# Exercise objective
Below are records; how many of their lines contain "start"? Give the number and no other words.

# Data listing

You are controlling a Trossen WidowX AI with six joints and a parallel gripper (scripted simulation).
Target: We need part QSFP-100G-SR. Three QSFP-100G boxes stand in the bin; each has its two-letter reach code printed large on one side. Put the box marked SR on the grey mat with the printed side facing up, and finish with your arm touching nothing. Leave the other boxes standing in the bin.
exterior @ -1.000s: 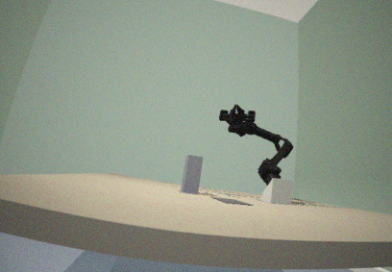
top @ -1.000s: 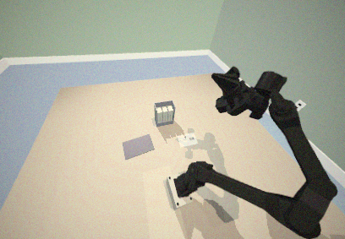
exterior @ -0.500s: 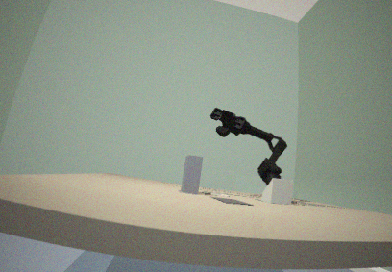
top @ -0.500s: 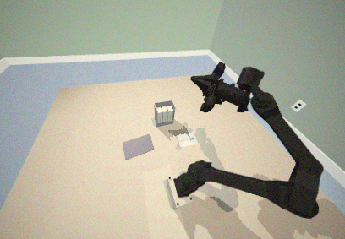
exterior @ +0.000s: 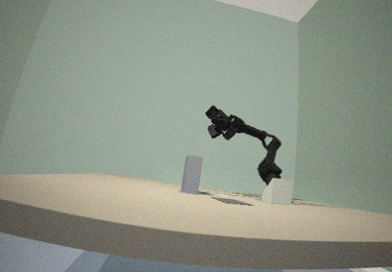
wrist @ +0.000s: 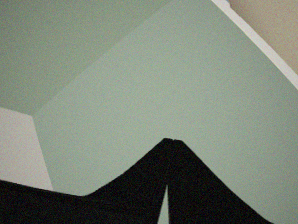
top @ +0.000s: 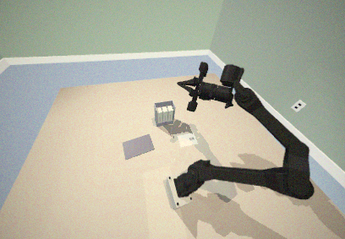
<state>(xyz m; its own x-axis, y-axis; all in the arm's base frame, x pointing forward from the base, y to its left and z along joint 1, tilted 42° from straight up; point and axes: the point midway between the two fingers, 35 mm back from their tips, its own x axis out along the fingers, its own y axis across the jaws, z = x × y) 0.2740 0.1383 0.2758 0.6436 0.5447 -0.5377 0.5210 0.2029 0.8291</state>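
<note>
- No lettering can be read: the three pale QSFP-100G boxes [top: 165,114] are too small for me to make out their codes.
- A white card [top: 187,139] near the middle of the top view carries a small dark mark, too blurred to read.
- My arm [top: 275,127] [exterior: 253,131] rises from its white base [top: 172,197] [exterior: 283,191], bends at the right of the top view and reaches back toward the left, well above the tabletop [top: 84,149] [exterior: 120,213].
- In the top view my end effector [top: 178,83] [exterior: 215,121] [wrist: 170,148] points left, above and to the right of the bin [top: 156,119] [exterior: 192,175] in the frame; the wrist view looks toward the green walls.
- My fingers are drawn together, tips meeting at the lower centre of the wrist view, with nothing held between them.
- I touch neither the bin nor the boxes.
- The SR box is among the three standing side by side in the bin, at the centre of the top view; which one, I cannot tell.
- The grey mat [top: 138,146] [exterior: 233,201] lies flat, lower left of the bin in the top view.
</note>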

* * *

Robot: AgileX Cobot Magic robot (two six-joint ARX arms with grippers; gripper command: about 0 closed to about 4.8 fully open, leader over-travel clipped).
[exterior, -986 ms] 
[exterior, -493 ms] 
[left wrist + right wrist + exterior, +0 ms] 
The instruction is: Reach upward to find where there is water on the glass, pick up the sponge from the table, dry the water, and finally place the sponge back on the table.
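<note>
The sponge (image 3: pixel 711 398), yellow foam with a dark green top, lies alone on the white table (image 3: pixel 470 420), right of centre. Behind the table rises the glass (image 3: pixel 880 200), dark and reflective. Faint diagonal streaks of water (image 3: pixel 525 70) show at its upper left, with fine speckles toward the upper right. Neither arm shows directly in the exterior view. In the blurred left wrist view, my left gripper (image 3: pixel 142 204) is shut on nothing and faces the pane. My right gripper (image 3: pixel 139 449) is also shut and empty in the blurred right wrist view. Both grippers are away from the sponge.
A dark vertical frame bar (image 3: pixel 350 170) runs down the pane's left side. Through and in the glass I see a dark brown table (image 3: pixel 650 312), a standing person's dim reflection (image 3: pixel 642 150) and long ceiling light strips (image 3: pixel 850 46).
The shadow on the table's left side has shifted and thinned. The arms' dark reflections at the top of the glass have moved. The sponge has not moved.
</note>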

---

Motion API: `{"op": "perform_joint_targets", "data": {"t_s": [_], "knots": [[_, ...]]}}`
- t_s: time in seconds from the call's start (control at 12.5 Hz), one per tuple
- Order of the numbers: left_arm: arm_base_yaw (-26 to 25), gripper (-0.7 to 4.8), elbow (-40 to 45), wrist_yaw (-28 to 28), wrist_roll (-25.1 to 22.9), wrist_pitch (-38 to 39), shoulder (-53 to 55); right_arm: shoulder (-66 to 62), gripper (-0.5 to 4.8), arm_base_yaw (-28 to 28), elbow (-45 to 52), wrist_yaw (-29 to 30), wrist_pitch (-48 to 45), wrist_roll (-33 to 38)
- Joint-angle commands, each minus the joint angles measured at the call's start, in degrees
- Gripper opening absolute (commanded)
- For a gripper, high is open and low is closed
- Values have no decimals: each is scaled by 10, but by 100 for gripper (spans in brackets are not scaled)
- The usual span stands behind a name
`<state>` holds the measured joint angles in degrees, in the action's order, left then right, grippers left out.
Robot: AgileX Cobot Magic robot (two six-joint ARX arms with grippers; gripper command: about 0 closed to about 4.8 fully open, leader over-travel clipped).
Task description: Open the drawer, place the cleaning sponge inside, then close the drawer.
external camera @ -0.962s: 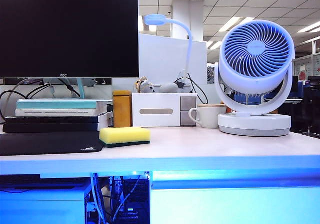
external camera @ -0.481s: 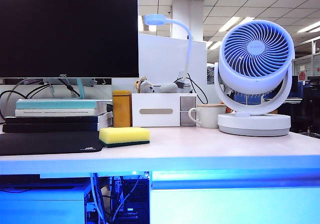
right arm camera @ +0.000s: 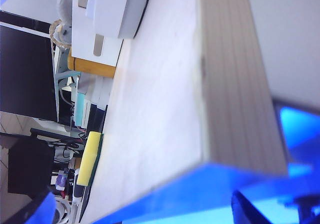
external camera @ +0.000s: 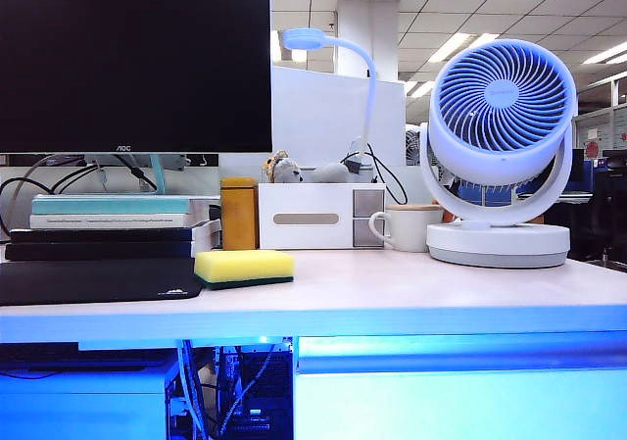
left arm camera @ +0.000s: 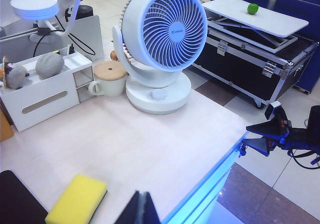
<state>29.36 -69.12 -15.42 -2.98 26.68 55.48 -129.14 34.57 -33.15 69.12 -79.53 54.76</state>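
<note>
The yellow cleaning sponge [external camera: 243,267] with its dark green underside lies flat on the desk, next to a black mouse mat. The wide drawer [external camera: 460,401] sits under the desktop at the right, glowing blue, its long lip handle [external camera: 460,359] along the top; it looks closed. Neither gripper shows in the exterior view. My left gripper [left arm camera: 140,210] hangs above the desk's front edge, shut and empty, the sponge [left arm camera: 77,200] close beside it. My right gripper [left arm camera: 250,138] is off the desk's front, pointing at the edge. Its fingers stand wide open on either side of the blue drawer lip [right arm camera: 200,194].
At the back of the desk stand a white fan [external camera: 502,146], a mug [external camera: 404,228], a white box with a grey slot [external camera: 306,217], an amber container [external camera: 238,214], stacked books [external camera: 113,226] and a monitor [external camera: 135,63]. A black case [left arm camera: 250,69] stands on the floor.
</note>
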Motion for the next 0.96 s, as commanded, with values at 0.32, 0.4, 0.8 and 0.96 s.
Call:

# The completed task
2